Last, there is Analogy phonics, a method of decoding words by comparing the new word to a previously known word with the same letter combination. For example, either a syllable or a group of letters that is consistently pronounced the same, like “ing”, and building upon it by adding new sounds, such as knowing “dark” and changing the /d/ sound to a /p/ sound to make “park”. Many classrooms use analogy phonics activities in addition to synthetic phonics to help students learn to read.

Letterland - Robot stories

Letterland: some of the robot stories

Is phonetic instruction only effective for K-2?

We think of children learning to read in grades K-2. Literacy experts have recommended the earlier we introduce letters and sounds to children, the better. On the other hand, some children do not learn to read English until the upper elementary grades or even in high school. Students who have dyslexia or whose first language is a language other than English may benefit from phonics even as adults. 

There are many books and online resources for teaching phonics to special populations that have specific needs.

I have found Letterland to be the most effective online resource for teaching phonics so long as you don’t overdo the story theme. Teachers who go overboard cause students to get hung up on the stories. 

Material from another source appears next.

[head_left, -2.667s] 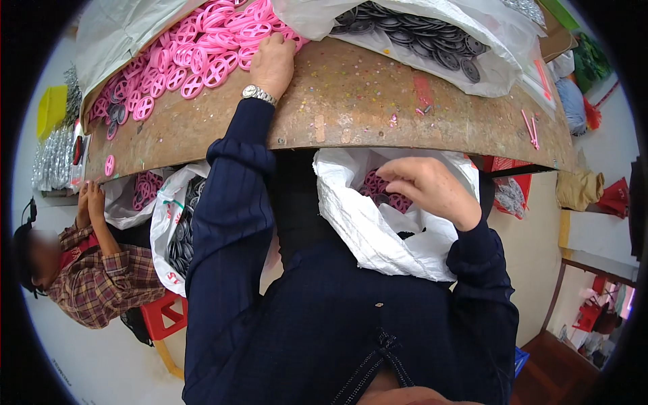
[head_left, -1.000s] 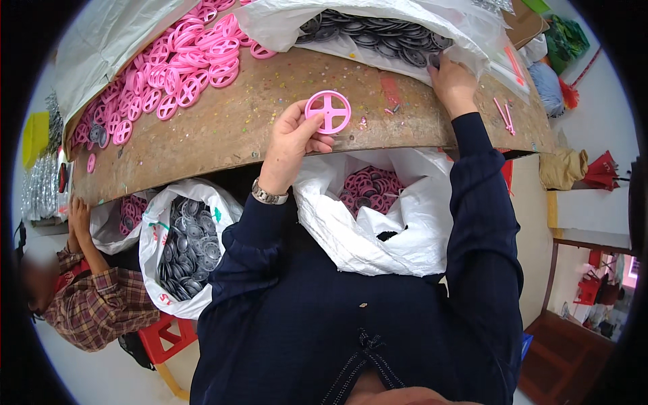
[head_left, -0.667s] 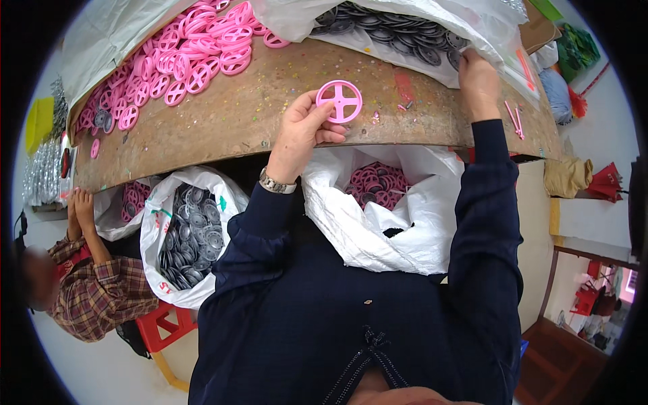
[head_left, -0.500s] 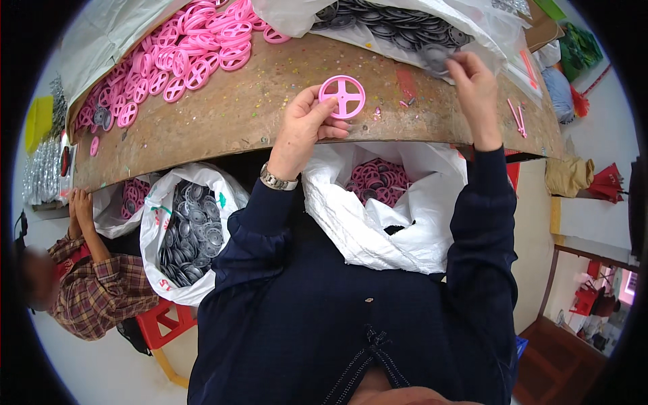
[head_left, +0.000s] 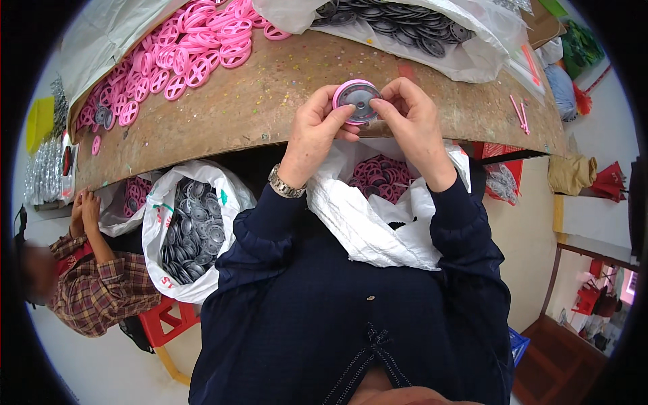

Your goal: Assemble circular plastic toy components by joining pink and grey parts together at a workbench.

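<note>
The left hand and right hand pinch opposite edges of a grey disc lying against a pink wheel over the tabletop, thumbs in front, fingers curled behind, apparently to keep the two parts aligned.

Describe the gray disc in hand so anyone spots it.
Over the near edge of the brown worktable, find the left hand and right hand. They hold the gray disc against a pink wheel. Unlike the piled gray discs, it is held, with pink showing along its left.
</note>
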The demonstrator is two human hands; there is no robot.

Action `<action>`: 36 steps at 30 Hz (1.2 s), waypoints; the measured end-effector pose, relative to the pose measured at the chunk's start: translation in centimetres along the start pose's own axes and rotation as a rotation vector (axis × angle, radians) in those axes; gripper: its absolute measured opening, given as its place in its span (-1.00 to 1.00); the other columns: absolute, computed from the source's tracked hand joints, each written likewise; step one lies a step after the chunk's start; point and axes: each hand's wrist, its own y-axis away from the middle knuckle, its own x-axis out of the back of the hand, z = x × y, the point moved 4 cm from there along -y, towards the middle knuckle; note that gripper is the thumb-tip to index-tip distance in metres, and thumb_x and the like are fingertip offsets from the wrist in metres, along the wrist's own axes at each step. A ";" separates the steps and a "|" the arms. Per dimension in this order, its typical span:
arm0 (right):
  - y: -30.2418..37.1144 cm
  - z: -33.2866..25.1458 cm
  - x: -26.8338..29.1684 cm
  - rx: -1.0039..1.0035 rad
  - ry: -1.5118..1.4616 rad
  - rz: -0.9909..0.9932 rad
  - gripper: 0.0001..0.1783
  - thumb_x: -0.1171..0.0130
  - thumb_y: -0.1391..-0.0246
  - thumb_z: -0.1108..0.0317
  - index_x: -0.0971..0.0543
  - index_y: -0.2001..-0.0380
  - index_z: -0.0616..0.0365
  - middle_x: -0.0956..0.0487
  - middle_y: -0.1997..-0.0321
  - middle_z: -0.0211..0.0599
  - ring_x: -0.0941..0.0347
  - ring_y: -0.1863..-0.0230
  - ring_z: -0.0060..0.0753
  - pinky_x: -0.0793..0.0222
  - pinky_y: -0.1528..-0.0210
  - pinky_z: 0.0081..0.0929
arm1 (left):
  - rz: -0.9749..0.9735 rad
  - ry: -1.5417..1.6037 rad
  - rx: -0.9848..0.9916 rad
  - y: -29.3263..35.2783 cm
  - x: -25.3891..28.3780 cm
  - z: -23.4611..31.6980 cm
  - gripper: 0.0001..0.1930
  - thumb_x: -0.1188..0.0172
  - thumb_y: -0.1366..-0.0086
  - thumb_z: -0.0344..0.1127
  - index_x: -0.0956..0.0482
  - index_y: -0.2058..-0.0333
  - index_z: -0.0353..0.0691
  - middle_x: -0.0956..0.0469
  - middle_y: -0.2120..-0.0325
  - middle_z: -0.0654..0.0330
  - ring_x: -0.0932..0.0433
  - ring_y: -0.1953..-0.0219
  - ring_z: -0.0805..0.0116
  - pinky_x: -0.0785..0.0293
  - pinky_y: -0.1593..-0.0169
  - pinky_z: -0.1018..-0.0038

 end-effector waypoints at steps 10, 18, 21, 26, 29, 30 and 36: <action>0.7 0.3 -0.5 -0.087 -0.266 -0.139 -0.75 -0.15 -0.22 0.44 -0.50 0.06 0.29 -0.57 0.16 -0.42 -0.47 0.15 -0.66 -0.39 0.09 -0.64 | -0.057 0.032 -0.096 0.6 -0.3 -0.4 -0.73 -0.06 -0.41 -0.43 -0.41 -0.05 -0.34 -0.56 0.20 0.18 -0.60 0.31 0.49 -0.62 0.28 0.58; 1.7 -0.5 -0.6 -0.061 -0.323 -0.089 -0.85 -0.13 -0.22 0.47 -0.55 0.17 0.29 -0.58 0.26 -0.48 -0.47 0.24 -0.71 -0.42 0.19 -0.67 | -0.071 -0.158 -0.223 1.1 -1.0 0.3 -0.77 0.01 -0.44 -0.43 -0.42 -0.02 -0.36 -0.54 0.18 0.17 -0.60 0.22 0.43 -0.63 0.23 0.51; 1.9 -0.5 -0.9 -0.038 -0.253 -0.076 -0.88 -0.14 -0.20 0.48 -0.55 0.21 0.28 -0.57 0.30 -0.52 -0.45 0.25 -0.75 -0.38 0.19 -0.70 | 0.018 -0.231 -0.325 1.6 -1.2 0.1 -0.84 -0.06 -0.42 -0.40 -0.50 0.11 -0.35 -0.55 0.31 0.20 -0.59 0.40 0.51 -0.58 0.38 0.58; 1.9 0.4 -1.0 -0.101 -0.394 -0.003 -0.90 -0.20 -0.13 0.48 -0.58 0.29 0.29 -0.58 0.39 -0.49 -0.44 0.36 -0.74 -0.37 0.31 -0.69 | -0.015 -0.260 -0.164 1.1 -1.5 0.2 -0.78 -0.01 -0.43 -0.42 -0.43 0.01 -0.35 -0.55 0.29 0.21 -0.57 0.40 0.52 -0.56 0.38 0.60; 1.7 0.6 -1.0 -0.119 -0.457 0.025 -0.89 -0.20 -0.15 0.46 -0.57 0.28 0.29 -0.59 0.38 -0.49 -0.45 0.33 -0.75 -0.38 0.27 -0.70 | -0.052 -0.254 -0.163 1.1 -1.8 0.0 -0.71 -0.08 -0.39 -0.43 -0.37 -0.05 -0.32 -0.54 0.29 0.19 -0.57 0.46 0.51 -0.57 0.43 0.58; 1.6 0.6 -0.8 -0.119 -0.458 0.025 -0.89 -0.20 -0.15 0.46 -0.57 0.28 0.29 -0.59 0.38 -0.49 -0.45 0.33 -0.75 -0.38 0.27 -0.70 | -0.052 -0.255 -0.162 1.2 -1.8 0.1 -0.71 -0.08 -0.39 -0.43 -0.37 -0.05 -0.32 -0.54 0.29 0.19 -0.57 0.46 0.51 -0.57 0.43 0.58; 1.8 -0.8 -1.4 -0.103 -0.485 -0.126 -0.81 -0.16 -0.19 0.46 -0.50 0.12 0.23 -0.57 0.22 -0.47 -0.48 0.20 -0.70 -0.40 0.12 -0.66 | -0.044 -0.089 -0.079 1.5 -1.6 -0.1 -0.60 -0.08 -0.36 -0.47 -0.29 -0.15 -0.25 -0.53 0.27 0.17 -0.56 0.46 0.53 -0.54 0.44 0.60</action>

I use the story initially to introduce and understand the letter sounds and behaviour between letter combinations. Kids enjoy role-playing the letters. Then, later in the year, I drop the story and letter role plays so by the end of the year students are referring to letters and sounds without the letterland  stories. 

Letterland - magic e stories

Letterland: some of the magic e stories

What is the Best Way to Use Phonics in my Classroom?

Researchers in Australia and around the world agree that quality teacher training is necessary to use phonics effectively. If you are a reading teacher, choose courses that explain how to teach children to read with phonics. There are several free online courses and hundreds of YouTube videos to demonstrate good phonetic instruction.

Letterland is my absolute favourite programme for teaching phonics and here are some of their FREE online training videos. It is another tool to help you be the best reading teacher that you can be! And, as I said earlier, I have no affiliation with Letterland, I just love using the programme.